With savings like these, NHS could become a net contributor to the Treasury!
£50,000 per QALY (Quality Adjusted Life Year - the value assigned by statisticians that an individual puts on being healthy for a year) is a reasonable figure, but lets not get mixed up - nobody gets £50,000 in their hand, least of all government (who may have to pay for statins or insulin during that extra year of life).
It's a common misconception that "savings" achieved by transforming healthcare or social care can be counted by adding up the pounds. For example, if an IT project saves 3 minutes per patient search, then how much does it save over a month? Well lets assume that the GP surgery does 100 such searches per day, sothat's 300 minutes. And of course all of the savings can be turned into money, at £10 per hour that's £50 per day. Who gets the savings? Certainly not NHS - as I said, faced with spending 5 hours per day on searches that aren't essential and are only ever used for some admin, most GP surgeries would just not do them.

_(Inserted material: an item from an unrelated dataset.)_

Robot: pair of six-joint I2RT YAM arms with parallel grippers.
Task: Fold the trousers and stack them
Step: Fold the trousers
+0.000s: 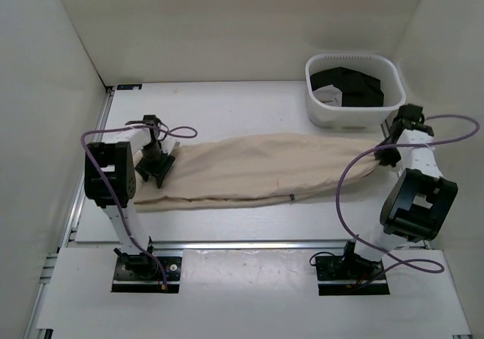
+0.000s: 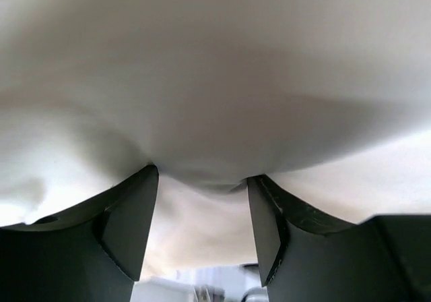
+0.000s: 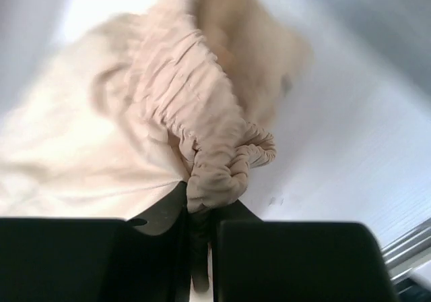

QALYs are very important to NICE (National Institute for Health and Clinical Excellence) for determining whether a particular treatment represents value for money - if a course of medication extends life by 6 months, then it represents value for money if it costs less than £25,000 (6 months * the value of a QALY), and not value for money if it is more expensive. But you or I can't bank the money. If I were on death's door I would be prepared to spend everything I have for a little extra time, and that might be £50,000 or more, or it might be a lot less.